Let $f(x,y)=2x^3-4xy+2y^3$ knowing that $y=f(x)$, use the implicit function theorem to find $y''(1)$
So, if $x_0=1$, then $f(1,y_0)=2-4y_0+2y_0^3$ and $f(1,y_0)=0$ in 3 points. Lets take $y_0=1$.
- $f(1,1)=0$
- ${\partial f \over \partial y}(1,1)=2 \not = 0$, so the theorem can be used.

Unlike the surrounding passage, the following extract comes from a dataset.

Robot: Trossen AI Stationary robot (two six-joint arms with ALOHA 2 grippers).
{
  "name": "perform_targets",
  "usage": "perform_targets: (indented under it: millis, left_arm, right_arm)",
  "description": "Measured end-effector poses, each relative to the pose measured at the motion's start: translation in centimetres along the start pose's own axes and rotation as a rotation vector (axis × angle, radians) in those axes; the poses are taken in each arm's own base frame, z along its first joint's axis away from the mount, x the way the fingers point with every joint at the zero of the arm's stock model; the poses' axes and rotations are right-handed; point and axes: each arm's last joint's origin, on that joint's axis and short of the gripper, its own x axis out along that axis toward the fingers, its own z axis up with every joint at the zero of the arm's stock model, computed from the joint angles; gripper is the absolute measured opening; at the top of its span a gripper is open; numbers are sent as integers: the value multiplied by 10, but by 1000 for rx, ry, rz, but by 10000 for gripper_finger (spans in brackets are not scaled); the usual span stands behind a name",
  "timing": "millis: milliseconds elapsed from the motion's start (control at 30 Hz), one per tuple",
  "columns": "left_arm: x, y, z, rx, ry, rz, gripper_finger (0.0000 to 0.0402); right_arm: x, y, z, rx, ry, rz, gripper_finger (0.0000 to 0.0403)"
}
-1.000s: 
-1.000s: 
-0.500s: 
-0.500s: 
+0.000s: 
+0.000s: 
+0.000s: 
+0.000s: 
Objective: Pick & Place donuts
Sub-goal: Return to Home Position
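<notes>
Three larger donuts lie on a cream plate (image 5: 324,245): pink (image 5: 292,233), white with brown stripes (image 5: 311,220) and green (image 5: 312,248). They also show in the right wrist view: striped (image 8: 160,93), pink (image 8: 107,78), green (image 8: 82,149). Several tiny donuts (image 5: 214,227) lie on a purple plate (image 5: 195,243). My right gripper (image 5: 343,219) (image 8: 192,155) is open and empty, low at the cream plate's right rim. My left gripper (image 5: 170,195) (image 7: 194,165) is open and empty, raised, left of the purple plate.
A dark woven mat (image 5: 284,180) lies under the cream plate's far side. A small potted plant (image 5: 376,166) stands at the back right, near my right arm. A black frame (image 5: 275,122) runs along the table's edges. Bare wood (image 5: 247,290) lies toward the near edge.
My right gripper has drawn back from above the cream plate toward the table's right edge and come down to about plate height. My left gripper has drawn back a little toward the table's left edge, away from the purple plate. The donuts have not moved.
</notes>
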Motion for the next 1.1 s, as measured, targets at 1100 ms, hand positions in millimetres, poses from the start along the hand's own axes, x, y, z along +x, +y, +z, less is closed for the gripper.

${\partial f \over \partial x}(1,1)=2$, and $$y'(x)= -{{\partial f \over \partial x} \over {\partial f \over \partial y}}(1,1)=-{2\over 2} = -1$$
So, now I want to get $y''(1)$. Taking $y=f(x)$ I have to apply the chain rule every time I found $y$: $$y''(x)={{(12x-4y')(-4x+6y^2)-(6x^2-4y)(-4+12y')}\over {(-4x+6y^2)^2}}$$
Now, replacing $x=1$ $$y''(1)={{(12-4y')(-4+6y^2)-(6-4y)(-4+12y')}\over{(-4+6y^2)^2}}$$
Now, if $y=f(x)\implies y(1)=f(1,1)=0$ and $y'(1)=-1$. Replacing: $$y''(1)={{(12+4)(-4+6y^2)-(6)(-4-12)}\over{(-4+6y^2)^2}}$$
But, my question is: what can I do with $y^2$?, if $y(1)=f(1,1)=0$ can I take $y^2=0$ and $y''(1)=2$
Hints
$1.$ As the implicit equation is $f(x,y)=0$ hence
$$\begin{array}{ll} f(1,y)=2-4y+2y^3 \\ f(1,y)=2(y-1)(y^2+y-1)\\ f(1,y)=0 \\ y=1,\frac{-1 \pm \sqrt5}{2} \end{array}$$
$2.$ So just put $y=1,\frac{-1 \pm \sqrt5}{2}$ in your last equation.